Cu Cong tertawa. Ia berkata: “Kalau syaratmu itu adalah untuk mengadu bertapa atau membikin obat mujarab atau membikin surat jimat guna menangkap roh-roh jahat, maka kami bukanlah tandingan kamu bangsa imam!”

Khu Cie Kee pun tertawa.

“Pinto juga tidak berpikir untuk adu kepandaian sama Cu Jieko dalam hal mencuri ayam atau meraba-¬raba anjing atau mengulur tangan menuntun kambing!” Ia maksudkan ilmu mencopet.

Mendengar itu Siauw Eng pun tertawa. “Lekas bicara, lekas!” ia mendesak pula.

“Jikalau kita mencari pokok sebabnya,” kata Tiang Cun Cu dengan tenang, “Biangnya gara-gara hingga kita bertempur dan saling melukai adalah urusan menolong turunan orang-orang gagah, oleh karena itu, baiklah kita kembali kepada sebab musabab itu.”

Dengan “orang gagah” imam itu maksudkan “ho¬kiat” atau “enghiong”. Lalu ia menjelaskan tentang persahabatannya sama Kwee Siauw Thian dan Yo Tiat Sim – yang ia maksudkan si orang-orang gagah itu – yang mengalami nasib celaka, karena itu ia mengejar Toan Thian Tek. Ia juga tuturkan bagaimana caranya ia kejar Thian Tek itu, tetapi sangkin licinnya, Thian Tek selalu dapat meloloskan diri.

Selagi memasang kuping, beberapa kali Kanglam Cit Koay mengutuk bangsa Kim serta pemerintah Song yang sewenang-wenang dan kejam.

Habis menutur, Cie Kee tambahkan: “Orang yang Toan Thian Tek bawa lari itu adalah Lie-sie, istrinya Kwee Siauw Thian. Kecuali Kwa Toako bersama saudara Han, empat saudara lainnya telah pernah lihat mereka itu”

“Aku ingat suaranya Lie-sie itu,” kata Kwa Tin Ok. “Umpama berselang lagi tiga puluh tahun, tidak nanti aku dapat melupakannya.”

“Tentang istri Yo Tiat Sim, yaitu Pauw-sie,” Cie Kee menambahkan, “Aku masih belum tahu dia ada dimana.

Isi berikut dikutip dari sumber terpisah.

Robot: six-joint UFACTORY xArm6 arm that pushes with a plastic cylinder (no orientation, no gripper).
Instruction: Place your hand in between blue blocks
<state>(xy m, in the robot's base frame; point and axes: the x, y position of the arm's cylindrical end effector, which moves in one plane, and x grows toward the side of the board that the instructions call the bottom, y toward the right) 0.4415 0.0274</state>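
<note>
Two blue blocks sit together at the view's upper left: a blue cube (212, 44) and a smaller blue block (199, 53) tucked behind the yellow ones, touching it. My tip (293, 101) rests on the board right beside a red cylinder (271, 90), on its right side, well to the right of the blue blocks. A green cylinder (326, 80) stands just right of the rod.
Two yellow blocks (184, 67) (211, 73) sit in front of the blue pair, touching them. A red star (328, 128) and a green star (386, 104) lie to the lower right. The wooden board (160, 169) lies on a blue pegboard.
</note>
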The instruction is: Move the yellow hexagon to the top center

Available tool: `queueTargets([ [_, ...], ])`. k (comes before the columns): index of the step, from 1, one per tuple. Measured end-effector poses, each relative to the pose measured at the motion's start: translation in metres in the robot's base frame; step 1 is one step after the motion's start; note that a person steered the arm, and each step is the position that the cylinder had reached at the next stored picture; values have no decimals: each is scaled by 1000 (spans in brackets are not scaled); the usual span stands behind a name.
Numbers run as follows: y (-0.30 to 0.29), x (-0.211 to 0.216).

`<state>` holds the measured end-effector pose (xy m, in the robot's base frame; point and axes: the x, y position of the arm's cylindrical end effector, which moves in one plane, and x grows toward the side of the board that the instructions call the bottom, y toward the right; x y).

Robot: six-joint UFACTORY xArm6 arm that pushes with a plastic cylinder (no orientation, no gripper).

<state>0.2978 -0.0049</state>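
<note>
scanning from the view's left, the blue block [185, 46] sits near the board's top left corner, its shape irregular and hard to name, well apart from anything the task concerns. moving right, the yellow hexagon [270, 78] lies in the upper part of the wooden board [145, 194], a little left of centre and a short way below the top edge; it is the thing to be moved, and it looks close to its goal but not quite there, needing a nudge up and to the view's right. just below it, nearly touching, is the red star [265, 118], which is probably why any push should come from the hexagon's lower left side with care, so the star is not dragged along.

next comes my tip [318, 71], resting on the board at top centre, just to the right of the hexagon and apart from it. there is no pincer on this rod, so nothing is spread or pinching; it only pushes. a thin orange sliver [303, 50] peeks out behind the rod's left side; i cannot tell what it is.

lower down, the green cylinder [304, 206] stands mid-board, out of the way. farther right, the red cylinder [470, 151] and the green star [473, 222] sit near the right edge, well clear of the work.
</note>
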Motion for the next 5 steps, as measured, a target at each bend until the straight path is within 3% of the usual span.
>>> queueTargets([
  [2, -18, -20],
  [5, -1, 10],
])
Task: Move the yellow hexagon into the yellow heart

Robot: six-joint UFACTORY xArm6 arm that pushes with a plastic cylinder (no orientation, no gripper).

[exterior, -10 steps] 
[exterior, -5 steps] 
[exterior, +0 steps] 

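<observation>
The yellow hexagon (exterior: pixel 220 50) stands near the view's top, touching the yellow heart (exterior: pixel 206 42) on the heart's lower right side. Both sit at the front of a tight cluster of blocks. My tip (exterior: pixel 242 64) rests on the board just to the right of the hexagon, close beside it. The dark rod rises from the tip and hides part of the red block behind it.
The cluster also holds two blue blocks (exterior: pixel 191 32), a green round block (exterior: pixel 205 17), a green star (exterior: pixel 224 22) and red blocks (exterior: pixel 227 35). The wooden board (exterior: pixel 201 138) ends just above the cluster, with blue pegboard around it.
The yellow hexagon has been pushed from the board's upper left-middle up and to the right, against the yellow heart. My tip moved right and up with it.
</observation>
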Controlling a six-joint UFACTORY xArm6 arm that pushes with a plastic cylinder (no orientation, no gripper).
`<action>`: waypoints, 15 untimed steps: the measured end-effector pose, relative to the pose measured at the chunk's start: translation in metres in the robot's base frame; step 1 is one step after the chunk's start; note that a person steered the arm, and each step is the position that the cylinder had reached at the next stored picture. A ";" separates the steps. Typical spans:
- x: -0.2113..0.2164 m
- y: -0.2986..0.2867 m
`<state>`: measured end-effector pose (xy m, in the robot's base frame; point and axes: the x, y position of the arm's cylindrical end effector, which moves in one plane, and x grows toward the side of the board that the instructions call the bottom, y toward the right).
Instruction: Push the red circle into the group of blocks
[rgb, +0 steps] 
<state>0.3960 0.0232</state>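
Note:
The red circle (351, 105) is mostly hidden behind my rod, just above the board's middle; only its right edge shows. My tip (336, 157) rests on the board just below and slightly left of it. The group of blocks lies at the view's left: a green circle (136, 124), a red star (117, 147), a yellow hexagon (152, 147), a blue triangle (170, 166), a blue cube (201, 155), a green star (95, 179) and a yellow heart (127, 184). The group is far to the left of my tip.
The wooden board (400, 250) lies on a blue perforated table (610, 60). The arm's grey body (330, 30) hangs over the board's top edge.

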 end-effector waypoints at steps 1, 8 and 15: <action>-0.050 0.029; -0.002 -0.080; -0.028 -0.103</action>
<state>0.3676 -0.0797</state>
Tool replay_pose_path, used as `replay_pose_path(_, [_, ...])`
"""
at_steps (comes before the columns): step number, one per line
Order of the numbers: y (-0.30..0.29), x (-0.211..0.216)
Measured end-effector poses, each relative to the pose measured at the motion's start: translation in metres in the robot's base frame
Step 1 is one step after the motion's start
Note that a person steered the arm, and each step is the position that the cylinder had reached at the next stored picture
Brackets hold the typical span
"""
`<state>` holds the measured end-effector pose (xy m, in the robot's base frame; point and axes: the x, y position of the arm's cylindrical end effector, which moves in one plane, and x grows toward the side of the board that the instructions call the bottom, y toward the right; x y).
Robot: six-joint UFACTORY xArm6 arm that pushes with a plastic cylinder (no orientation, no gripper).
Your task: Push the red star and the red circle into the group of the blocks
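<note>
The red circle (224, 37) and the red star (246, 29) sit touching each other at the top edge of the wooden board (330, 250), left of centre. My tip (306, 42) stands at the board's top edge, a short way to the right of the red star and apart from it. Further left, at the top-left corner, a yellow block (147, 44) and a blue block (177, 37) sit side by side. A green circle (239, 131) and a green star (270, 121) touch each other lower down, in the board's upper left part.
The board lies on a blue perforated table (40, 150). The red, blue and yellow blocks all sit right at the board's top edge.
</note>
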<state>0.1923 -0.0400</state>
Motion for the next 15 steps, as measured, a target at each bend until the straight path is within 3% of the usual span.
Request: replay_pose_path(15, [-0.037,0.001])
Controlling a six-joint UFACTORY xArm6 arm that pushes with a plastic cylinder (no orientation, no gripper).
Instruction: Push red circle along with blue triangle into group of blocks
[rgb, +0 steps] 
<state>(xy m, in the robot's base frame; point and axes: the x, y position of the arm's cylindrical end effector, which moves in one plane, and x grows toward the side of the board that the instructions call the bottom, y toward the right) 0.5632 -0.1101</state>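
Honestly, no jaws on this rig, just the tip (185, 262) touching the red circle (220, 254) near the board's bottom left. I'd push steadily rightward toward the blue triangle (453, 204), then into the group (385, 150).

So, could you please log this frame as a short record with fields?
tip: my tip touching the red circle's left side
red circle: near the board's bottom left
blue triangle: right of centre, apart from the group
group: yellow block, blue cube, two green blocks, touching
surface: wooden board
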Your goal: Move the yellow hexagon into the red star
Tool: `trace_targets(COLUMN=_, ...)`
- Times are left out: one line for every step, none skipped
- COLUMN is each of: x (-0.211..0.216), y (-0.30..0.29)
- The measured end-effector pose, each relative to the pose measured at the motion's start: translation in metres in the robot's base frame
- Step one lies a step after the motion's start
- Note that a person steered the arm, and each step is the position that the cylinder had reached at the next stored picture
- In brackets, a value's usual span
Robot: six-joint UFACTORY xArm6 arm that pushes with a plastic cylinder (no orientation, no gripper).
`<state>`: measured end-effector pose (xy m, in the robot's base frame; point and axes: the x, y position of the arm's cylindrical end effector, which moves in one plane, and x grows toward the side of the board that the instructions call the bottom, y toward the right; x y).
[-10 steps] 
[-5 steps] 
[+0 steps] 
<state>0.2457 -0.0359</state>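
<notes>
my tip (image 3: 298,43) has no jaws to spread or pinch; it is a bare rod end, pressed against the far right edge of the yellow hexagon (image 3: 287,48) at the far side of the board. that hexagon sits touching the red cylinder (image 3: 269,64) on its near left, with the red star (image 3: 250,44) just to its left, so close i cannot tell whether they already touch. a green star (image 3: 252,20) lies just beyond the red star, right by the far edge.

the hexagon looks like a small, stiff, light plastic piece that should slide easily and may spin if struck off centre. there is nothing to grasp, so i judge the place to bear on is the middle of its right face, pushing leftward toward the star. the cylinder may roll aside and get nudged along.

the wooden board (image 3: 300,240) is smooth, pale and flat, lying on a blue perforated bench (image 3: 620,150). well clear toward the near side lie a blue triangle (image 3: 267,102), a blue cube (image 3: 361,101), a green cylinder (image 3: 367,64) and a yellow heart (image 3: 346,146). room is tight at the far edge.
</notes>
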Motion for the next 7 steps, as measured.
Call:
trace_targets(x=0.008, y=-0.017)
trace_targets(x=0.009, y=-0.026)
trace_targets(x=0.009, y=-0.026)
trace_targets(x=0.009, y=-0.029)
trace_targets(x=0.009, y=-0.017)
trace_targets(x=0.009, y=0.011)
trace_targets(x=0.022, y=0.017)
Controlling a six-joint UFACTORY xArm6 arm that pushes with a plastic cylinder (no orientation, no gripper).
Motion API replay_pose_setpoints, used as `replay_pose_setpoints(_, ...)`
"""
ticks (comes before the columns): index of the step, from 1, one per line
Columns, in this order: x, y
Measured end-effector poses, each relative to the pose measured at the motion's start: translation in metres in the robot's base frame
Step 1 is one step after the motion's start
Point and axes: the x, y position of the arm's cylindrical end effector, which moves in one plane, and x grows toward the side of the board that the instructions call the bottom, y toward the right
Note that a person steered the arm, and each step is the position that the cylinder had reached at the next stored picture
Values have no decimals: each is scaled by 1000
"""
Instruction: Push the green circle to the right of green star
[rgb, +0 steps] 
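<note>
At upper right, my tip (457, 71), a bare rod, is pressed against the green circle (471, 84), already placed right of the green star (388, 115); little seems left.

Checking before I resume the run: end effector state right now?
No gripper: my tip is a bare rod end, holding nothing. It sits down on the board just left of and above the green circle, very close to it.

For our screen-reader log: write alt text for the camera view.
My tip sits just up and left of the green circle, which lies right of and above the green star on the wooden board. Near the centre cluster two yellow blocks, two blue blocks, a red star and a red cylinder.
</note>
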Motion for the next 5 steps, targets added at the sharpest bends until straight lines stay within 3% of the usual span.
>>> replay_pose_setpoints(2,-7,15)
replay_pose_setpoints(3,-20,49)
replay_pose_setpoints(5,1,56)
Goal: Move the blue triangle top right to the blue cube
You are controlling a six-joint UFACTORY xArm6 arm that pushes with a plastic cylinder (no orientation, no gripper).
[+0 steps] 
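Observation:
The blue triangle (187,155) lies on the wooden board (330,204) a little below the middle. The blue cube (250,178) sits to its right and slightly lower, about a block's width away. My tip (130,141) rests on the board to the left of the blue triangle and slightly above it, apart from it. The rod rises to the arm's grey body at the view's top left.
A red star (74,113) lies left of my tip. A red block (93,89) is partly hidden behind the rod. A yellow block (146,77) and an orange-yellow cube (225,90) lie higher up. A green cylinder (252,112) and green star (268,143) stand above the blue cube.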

Pernah pinto melihat romanya Pauw-sie, tidak dengan demikian tuan-tuan. Inilah yang pinto hendak gunai sebagai syarat pertaruhan kita…”

Siauw Eng segera menyela: “Kami pergi tolongi Lie¬sie, kau pergi tolong Pauw-sie! Siapa yang lebih dulu berhasil, dia yang menang, bukankah begitu?”

Khu Cie Kee tersenyum.

“Cuma menolong saja?” ia ulangi. “Untuk pergi mencari dan menolong, itu memang benar bukannya kerjaan gampang, akan tetapi selain itu, masih ada hal yang terlebih sukar lagi, yang meminta banyak waktu, tenaga dan pikiran..”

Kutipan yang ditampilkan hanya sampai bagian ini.